Beginning with the first line below, please repeat the material exactly, ending with the line that includes "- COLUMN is".

☆ ☆ ☆ ☆ ☆

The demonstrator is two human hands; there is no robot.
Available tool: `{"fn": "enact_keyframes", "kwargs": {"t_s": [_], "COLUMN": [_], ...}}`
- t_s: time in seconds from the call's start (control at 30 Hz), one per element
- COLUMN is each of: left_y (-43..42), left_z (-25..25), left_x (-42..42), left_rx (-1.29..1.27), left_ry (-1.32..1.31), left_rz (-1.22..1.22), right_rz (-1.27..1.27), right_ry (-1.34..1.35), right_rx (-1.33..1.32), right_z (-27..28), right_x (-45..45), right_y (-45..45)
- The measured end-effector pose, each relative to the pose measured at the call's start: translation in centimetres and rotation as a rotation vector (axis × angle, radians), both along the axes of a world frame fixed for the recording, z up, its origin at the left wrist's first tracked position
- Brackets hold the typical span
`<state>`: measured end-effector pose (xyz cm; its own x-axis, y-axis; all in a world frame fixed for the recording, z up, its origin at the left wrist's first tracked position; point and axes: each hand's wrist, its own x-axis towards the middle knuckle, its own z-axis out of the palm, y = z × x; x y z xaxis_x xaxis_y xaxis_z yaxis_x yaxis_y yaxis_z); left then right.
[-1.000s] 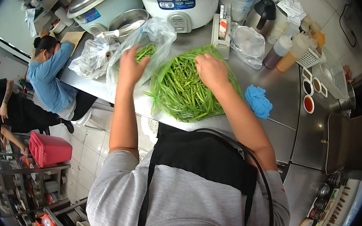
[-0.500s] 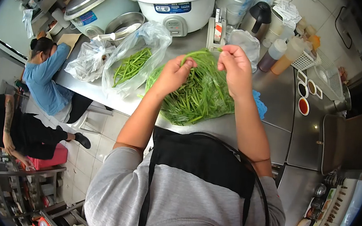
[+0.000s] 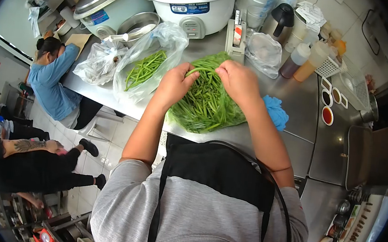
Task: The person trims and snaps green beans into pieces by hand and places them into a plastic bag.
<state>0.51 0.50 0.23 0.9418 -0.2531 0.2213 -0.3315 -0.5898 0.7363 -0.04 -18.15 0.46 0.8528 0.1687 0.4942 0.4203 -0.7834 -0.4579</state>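
Note:
A large clear plastic bag (image 3: 232, 114) full of cut green beans (image 3: 201, 96) lies on the steel counter in front of me. Over its top, my left hand (image 3: 175, 82) pinches one end of a long green bean (image 3: 204, 69). The fingers of my right hand (image 3: 240, 81) are closed at the other end of that bean, which bows slightly between the two hands. To the left, a second open clear bag (image 3: 176, 41) contains longer green bean pieces (image 3: 146, 68). My right fingertips are partly hidden behind the hand.
Behind the bags stand a rice cooker (image 3: 214, 17), a metal bowl (image 3: 140, 23) and a small scale (image 3: 235, 45). Sauce bottles (image 3: 296, 61) are at the right, with a blue cloth (image 3: 276, 113) nearer. A seated person (image 3: 52, 77) leans on the counter's left end; others are beyond.
My right hand has come down and closer to my left hand, onto the bean. The big bag's mouth now shows more beans. At the left, a person in black has moved, and another has appeared.

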Motion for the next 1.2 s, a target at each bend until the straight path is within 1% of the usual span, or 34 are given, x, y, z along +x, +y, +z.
{"fn": "enact_keyframes", "kwargs": {"t_s": [0.13,0.2,0.23,0.33,0.4,0.47,0.5,0.57,0.6,0.7,0.73,0.77,0.83,0.87,0.97,1.07,1.13,1.17,1.2], "left_y": [-0.3,-0.5,-0.6,-0.2,-0.5,-0.9,-1.0,-1.2,-0.9,-0.5,-0.5,-0.6,-0.9,-1.0,-1.2,-0.9,-1.2,-1.5,-1.7], "left_z": [0.4,0.0,-0.3,-0.7,-1.0,-1.4,-1.8,-2.5,-2.3,-1.4,-1.3,-1.3,-1.4,-1.4,-1.4,-1.3,-1.3,-1.3,-1.1], "left_x": [-0.1,0.0,0.1,0.4,0.2,0.0,-0.1,-0.3,-0.1,0.4,0.4,0.4,0.3,0.2,0.0,-0.4,-0.8,-1.0,-1.1], "left_rx": [-0.034,-0.196,-0.276,-0.119,-0.098,-0.028,-0.097,-0.234,-0.284,-0.588,-0.628,-0.681,-0.785,-0.801,-0.833,-0.807,-0.757,-0.776,-0.796], "left_ry": [0.067,0.073,0.075,-0.142,-0.155,-0.186,-0.14,-0.047,0.059,0.198,0.195,0.2,0.215,0.21,0.188,0.139,0.104,0.112,0.121], "left_rz": [-0.007,-0.031,-0.044,-0.129,-0.213,-0.266,-0.226,-0.15,-0.097,-0.051,-0.065,-0.073,-0.089,-0.093,-0.112,-0.123,-0.136,-0.138,-0.141], "right_rz": [0.018,0.042,0.047,0.081,0.132,0.152,0.161,0.223,0.251,0.26,0.296,0.314,0.349,0.323,0.284,0.173,0.235,0.264,0.276], "right_ry": [0.157,0.189,0.211,0.242,0.217,0.235,0.243,0.255,0.26,0.397,0.402,0.405,0.416,0.412,0.38,0.266,0.289,0.299,0.266], "right_rx": [-0.007,-0.045,0.023,0.24,0.41,0.659,0.784,0.874,0.921,0.643,0.694,0.647,0.557,0.42,0.454,0.549,0.846,0.996,1.034], "right_z": [-0.3,-0.6,-0.7,-0.4,0.6,0.9,0.9,0.7,0.5,-1.2,-2.4,-2.9,-2.2,-1.7,-2.1,-1.6,-1.6,-1.6,-1.5], "right_x": [-0.6,-0.5,-0.5,-0.6,-1.0,-1.1,-1.1,-0.5,-0.4,-0.4,-0.2,-0.2,-0.9,-1.0,-0.7,-0.3,0.4,0.7,0.8], "right_y": [-0.2,-0.4,-0.5,-0.6,-0.3,0.1,0.1,-0.4,-0.6,0.0,0.6,0.6,1.2,1.2,1.3,0.9,0.9,0.9,1.1]}}
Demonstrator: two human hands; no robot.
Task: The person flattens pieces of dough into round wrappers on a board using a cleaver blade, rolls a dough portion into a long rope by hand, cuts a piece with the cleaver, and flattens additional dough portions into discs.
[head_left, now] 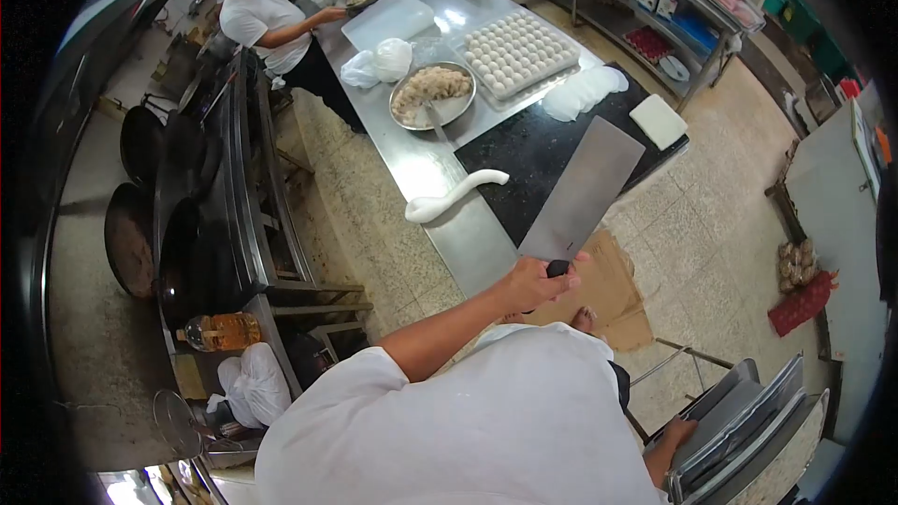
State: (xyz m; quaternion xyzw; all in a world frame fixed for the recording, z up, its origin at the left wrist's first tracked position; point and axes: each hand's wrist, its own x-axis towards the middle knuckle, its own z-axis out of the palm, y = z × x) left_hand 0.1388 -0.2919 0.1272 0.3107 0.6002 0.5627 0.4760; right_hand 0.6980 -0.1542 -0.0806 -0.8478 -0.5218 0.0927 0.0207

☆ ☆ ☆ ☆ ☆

#### Finished task
The demonstrator is two human hands; there is no robot.
Available tool: `{"fn": "enact_keyframes", "kwargs": {"t_s": [_], "COLUMN": [_], ...}}`
- t_s: time in seconds from the call's start (control at 30 Hz), one per element
- COLUMN is each of: left_y (-43..42), left_z (-25..25), left_x (-42..42), left_rx (-1.29..1.27), left_ry (-1.32..1.31), left_rz (-1.22..1.22), right_rz (-1.27..1.27), right_ry (-1.34..1.35), right_rx (-1.33..1.32), right_z (-27..28), right_x (-45..45), right_y (-45..45)

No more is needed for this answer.